Task requirements: Would you copy the listing below exactly, keeping the pictures out?

*** Data below Section Begins ***

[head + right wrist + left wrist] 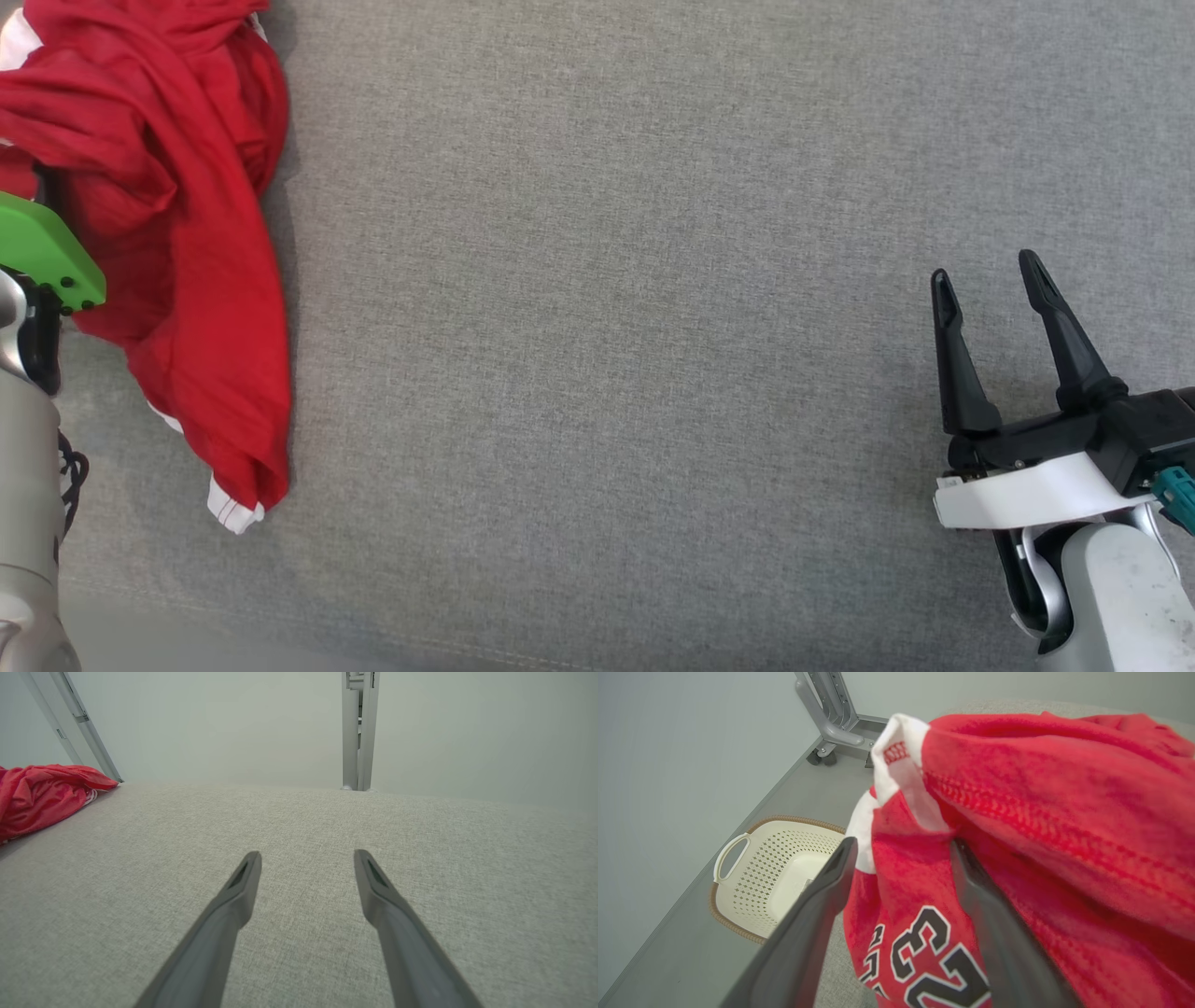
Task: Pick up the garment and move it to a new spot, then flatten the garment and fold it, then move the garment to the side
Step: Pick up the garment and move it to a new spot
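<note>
Head view gives me the red garment (187,233) bunched at the far left of the grey upholstered surface (607,327), well apart from my right gripper (985,271), whose fingers are spread wide over bare fabric, holding nothing. My left gripper (903,858) is spread wide too, jersey cloth lying between its fingers, unpinched; a cream basket (756,872) sits on the floor beyond

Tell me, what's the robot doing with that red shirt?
The robot is reaching for a crumpled red jersey lying on the grey padded surface. Its left gripper is open, with a bunch of the cloth between its fingers, not pinched yet. Its right gripper hangs open above a bare part of the surface, well away from the jersey.
</note>
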Robot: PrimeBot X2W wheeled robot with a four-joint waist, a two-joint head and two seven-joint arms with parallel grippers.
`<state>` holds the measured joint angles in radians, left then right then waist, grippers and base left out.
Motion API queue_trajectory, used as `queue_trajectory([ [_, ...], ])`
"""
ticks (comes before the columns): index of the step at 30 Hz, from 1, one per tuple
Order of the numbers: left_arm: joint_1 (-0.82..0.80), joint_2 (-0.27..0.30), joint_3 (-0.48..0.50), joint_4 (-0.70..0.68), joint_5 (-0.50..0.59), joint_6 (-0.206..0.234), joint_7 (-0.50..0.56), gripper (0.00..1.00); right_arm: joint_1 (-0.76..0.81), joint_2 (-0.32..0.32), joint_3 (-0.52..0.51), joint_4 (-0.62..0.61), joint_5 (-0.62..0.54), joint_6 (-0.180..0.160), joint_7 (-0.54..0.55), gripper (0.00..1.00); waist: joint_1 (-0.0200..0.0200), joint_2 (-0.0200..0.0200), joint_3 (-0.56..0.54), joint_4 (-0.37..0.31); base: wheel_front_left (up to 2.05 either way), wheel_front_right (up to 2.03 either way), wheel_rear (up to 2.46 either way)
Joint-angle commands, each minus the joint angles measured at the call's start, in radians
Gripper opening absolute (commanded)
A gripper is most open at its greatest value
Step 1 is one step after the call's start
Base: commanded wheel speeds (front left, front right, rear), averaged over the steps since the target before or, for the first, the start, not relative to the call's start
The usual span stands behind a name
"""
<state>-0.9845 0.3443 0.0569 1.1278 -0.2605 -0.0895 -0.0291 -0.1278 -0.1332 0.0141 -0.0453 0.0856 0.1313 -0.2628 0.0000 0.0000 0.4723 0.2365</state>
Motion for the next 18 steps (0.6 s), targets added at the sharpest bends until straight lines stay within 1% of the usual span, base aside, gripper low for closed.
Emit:
queue_trajectory([
  [1,-0.021,0.01,-0.005,0.017,-0.005,-0.007,-0.004,1.0,-0.009,-0.003,0.001,-0.004,-0.005,-0.001,-0.003,1.0,0.0,0.0,0.005,-0.004,0.0,0.0,0.0],
  [2,-0.027,0.011,-0.008,0.028,-0.004,-0.008,-0.01,0.38,-0.01,-0.004,0.001,-0.003,-0.006,-0.001,-0.003,1.0,0.0,0.0,0.006,-0.004,0.0,0.0,0.0],
  [3,-0.033,0.015,-0.01,0.037,-0.004,-0.009,-0.019,0.0,-0.01,-0.004,0.002,-0.001,-0.006,-0.001,-0.003,1.0,0.0,0.0,0.007,-0.004,0.0,0.0,0.0],
  [8,-0.045,0.02,-0.031,0.068,0.013,-0.008,-0.083,0.0,-0.005,-0.002,0.006,0.01,-0.005,-0.001,-0.003,1.0,0.0,0.0,-0.006,-0.002,0.0,0.0,0.0],
  [13,-0.043,0.041,-0.066,0.078,0.044,-0.01,-0.17,0.0,-0.004,0.014,0.027,0.034,0.003,-0.001,-0.003,1.0,0.0,0.0,-0.062,-0.003,0.0,0.0,0.0],
  [18,-0.03,0.048,-0.098,0.007,0.07,-0.017,-0.231,0.0,0.001,0.038,0.044,0.064,0.019,-0.001,-0.003,1.0,0.0,0.0,-0.149,-0.008,0.0,0.0,0.0],
])
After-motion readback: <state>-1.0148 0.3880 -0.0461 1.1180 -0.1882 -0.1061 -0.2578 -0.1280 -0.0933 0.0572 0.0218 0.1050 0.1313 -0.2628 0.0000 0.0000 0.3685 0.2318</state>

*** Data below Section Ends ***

Answer below:
[head + right wrist + left wrist] 
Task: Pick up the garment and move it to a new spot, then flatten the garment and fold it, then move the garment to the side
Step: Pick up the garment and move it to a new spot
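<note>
Head view gives me the red garment (187,233) bunched at the far left of the grey upholstered surface (607,327), well apart from my right gripper (985,271), whose fingers are spread wide over bare fabric, holding nothing. My left gripper (903,858) is spread wide too, jersey cloth lying between its fingers, unpinched; a cream basket (756,872) sits on the floor beyond

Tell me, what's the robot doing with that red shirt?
The robot is reaching for a crumpled red jersey lying on the grey padded surface. Its left gripper is open, with a bunch of the cloth between its fingers, not pinched yet. Its right gripper hangs open above a bare part of the surface, well away from the jersey.
</note>
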Robot: PrimeBot X2W wheeled robot with a four-joint waist, a two-joint head and two seven-joint arms with parallel grippers.
`<state>` holds the measured joint angles in radians, left then right then waist, grippers and base left out.
Motion API queue_trajectory, used as `queue_trajectory([ [_, ...], ])`
"""
ticks (comes before the columns): index of the step at 30 Hz, from 1, one per tuple
Order of the numbers: left_arm: joint_1 (-0.82..0.80), joint_2 (-0.27..0.30), joint_3 (-0.48..0.50), joint_4 (-0.70..0.68), joint_5 (-0.50..0.59), joint_6 (-0.206..0.234), joint_7 (-0.50..0.56), gripper (0.00..1.00); right_arm: joint_1 (-0.76..0.81), joint_2 (-0.32..0.32), joint_3 (-0.52..0.51), joint_4 (-0.62..0.61), joint_5 (-0.62..0.54), joint_6 (-0.180..0.160), joint_7 (-0.54..0.55), gripper (0.00..1.00); waist: joint_1 (-0.0200..0.0200), joint_2 (-0.0200..0.0200), joint_3 (-0.56..0.54), joint_4 (-0.37..0.31); base: wheel_front_left (up to 2.05 either way), wheel_front_right (up to 2.03 either way), wheel_rear (up to 2.46 either way)
Joint-angle commands, each minus the joint angles measured at the call's start, in radians
Gripper opening absolute (commanded)
A gripper is most open at its greatest value
Step 1 is one step after the call's start
Base: commanded wheel speeds (front left, front right, rear), averaged over the steps since the target before or, for the first, the start, not relative to the call's start
The usual span stands behind a name
"""
<state>-0.9845 0.3443 0.0569 1.1278 -0.2605 -0.0895 -0.0291 -0.1278 -0.1332 0.0141 -0.0453 0.0856 0.1313 -0.2628 0.0000 0.0000 0.4723 0.2365</state>
Motion for the next 18 steps (0.6 s), targets added at the sharpest bends until straight lines stay within 1% of the usual span, base aside, gripper low for closed.
Emit:
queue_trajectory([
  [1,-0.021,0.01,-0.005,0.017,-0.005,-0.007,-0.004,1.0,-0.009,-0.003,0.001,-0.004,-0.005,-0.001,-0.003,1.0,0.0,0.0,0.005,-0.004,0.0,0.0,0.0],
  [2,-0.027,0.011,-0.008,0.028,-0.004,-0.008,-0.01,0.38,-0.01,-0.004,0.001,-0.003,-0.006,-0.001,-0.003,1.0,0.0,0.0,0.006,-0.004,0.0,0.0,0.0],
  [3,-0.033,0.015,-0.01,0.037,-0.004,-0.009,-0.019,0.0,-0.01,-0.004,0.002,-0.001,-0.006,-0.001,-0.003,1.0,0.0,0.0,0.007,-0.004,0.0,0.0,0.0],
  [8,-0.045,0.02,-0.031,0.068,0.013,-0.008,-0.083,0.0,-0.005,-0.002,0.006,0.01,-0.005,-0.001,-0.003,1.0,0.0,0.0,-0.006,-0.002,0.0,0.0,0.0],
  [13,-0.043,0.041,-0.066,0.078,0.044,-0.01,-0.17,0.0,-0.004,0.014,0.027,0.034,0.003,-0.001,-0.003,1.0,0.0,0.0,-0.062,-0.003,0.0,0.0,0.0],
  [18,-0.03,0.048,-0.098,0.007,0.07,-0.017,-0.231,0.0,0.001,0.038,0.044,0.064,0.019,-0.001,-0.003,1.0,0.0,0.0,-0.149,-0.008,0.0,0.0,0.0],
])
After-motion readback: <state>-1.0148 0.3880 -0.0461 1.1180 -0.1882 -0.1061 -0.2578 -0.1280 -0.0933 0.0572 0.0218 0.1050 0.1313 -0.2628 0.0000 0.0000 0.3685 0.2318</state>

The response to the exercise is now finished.